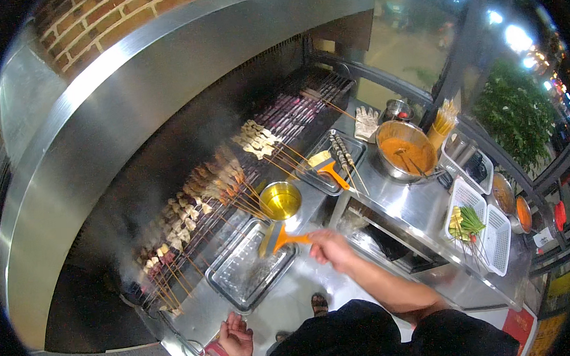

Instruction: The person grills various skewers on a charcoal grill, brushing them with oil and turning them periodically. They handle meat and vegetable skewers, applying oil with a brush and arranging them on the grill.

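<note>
My right hand (330, 249) grips the orange handle of a basting brush (280, 239), whose bristles hang over a metal tray (251, 267) beside the grill. My left hand (235, 336) holds nothing, palm up with fingers partly curled, near the tray's lower end. On the charcoal grill (288, 113) lie rows of skewers: meat skewers (158, 262) at the near left end, pale pieces (183, 219), shrimp-like skewers (215, 178) and pale folded skewers (256, 138). A steel bowl of yellow oil (280, 200) stands between the tray and the grill's middle.
A second tray (362, 145) holds dark skewers (341, 149) and another orange-handled brush (331, 170). Right of it stand a bowl of orange sauce (406, 149), a glove (366, 122), a cup of sticks (443, 122) and white baskets (498, 242). Tongs (192, 350) hang at the grill's left end. Smoke rises there.
</note>
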`<state>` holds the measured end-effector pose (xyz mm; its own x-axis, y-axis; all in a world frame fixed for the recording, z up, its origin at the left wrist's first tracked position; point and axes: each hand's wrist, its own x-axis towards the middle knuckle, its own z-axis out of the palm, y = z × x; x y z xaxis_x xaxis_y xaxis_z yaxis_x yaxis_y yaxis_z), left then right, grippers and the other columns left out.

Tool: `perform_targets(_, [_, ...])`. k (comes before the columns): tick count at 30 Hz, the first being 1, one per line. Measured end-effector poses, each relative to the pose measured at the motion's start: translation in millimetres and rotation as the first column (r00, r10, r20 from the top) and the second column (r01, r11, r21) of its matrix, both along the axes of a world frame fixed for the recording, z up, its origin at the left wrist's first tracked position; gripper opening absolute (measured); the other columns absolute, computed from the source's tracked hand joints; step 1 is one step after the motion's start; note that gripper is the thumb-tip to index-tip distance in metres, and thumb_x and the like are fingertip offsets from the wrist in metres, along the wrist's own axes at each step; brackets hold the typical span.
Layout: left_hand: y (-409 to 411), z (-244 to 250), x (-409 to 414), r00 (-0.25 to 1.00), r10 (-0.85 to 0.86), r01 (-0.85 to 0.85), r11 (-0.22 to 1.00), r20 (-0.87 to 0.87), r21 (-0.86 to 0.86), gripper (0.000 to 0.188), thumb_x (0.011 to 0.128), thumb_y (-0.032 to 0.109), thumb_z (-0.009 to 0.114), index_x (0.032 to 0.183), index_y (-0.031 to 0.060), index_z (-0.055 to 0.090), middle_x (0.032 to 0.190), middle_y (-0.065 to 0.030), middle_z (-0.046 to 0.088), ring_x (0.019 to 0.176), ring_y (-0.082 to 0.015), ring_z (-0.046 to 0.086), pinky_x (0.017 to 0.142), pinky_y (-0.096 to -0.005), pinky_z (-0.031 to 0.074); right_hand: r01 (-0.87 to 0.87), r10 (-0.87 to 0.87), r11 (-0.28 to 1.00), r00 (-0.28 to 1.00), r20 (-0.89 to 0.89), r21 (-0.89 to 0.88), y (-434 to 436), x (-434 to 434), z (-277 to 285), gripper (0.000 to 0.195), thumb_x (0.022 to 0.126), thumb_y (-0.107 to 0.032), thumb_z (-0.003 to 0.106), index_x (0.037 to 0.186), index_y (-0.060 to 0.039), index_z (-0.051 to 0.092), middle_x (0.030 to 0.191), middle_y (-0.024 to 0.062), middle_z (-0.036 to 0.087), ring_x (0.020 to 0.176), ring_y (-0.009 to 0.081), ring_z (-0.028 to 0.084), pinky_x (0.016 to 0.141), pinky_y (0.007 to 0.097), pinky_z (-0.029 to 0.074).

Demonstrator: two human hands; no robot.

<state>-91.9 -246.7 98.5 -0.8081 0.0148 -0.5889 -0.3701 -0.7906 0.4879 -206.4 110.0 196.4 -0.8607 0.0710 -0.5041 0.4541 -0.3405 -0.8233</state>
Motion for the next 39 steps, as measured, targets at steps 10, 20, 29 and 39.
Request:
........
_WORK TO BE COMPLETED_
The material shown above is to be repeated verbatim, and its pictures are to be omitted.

_RESPONSE_
Instruction: The person grills various skewers on a charcoal grill, brushing them with oil and turning them periodically. They handle meat and vegetable skewers, applying oil with a brush and arranging them on the grill.

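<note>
My right hand (330, 249) grips the orange handle of a basting brush (280, 239), whose bristles hang over a metal tray (251, 267) beside the grill. My left hand (235, 336) holds nothing, palm up with fingers partly curled, near the tray's lower end. On the charcoal grill (288, 113) lie rows of skewers: meat skewers (158, 262) at the near left end, pale pieces (183, 219), shrimp-like skewers (215, 178) and pale folded skewers (256, 138). A steel bowl of yellow oil (280, 200) stands between the tray and the grill's middle.
A second tray (362, 145) holds dark skewers (341, 149) and another orange-handled brush (331, 170). Right of it stand a bowl of orange sauce (406, 149), a glove (366, 122), a cup of sticks (443, 122) and white baskets (498, 242). Tongs (192, 350) hang at the grill's left end. Smoke rises there.
</note>
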`<state>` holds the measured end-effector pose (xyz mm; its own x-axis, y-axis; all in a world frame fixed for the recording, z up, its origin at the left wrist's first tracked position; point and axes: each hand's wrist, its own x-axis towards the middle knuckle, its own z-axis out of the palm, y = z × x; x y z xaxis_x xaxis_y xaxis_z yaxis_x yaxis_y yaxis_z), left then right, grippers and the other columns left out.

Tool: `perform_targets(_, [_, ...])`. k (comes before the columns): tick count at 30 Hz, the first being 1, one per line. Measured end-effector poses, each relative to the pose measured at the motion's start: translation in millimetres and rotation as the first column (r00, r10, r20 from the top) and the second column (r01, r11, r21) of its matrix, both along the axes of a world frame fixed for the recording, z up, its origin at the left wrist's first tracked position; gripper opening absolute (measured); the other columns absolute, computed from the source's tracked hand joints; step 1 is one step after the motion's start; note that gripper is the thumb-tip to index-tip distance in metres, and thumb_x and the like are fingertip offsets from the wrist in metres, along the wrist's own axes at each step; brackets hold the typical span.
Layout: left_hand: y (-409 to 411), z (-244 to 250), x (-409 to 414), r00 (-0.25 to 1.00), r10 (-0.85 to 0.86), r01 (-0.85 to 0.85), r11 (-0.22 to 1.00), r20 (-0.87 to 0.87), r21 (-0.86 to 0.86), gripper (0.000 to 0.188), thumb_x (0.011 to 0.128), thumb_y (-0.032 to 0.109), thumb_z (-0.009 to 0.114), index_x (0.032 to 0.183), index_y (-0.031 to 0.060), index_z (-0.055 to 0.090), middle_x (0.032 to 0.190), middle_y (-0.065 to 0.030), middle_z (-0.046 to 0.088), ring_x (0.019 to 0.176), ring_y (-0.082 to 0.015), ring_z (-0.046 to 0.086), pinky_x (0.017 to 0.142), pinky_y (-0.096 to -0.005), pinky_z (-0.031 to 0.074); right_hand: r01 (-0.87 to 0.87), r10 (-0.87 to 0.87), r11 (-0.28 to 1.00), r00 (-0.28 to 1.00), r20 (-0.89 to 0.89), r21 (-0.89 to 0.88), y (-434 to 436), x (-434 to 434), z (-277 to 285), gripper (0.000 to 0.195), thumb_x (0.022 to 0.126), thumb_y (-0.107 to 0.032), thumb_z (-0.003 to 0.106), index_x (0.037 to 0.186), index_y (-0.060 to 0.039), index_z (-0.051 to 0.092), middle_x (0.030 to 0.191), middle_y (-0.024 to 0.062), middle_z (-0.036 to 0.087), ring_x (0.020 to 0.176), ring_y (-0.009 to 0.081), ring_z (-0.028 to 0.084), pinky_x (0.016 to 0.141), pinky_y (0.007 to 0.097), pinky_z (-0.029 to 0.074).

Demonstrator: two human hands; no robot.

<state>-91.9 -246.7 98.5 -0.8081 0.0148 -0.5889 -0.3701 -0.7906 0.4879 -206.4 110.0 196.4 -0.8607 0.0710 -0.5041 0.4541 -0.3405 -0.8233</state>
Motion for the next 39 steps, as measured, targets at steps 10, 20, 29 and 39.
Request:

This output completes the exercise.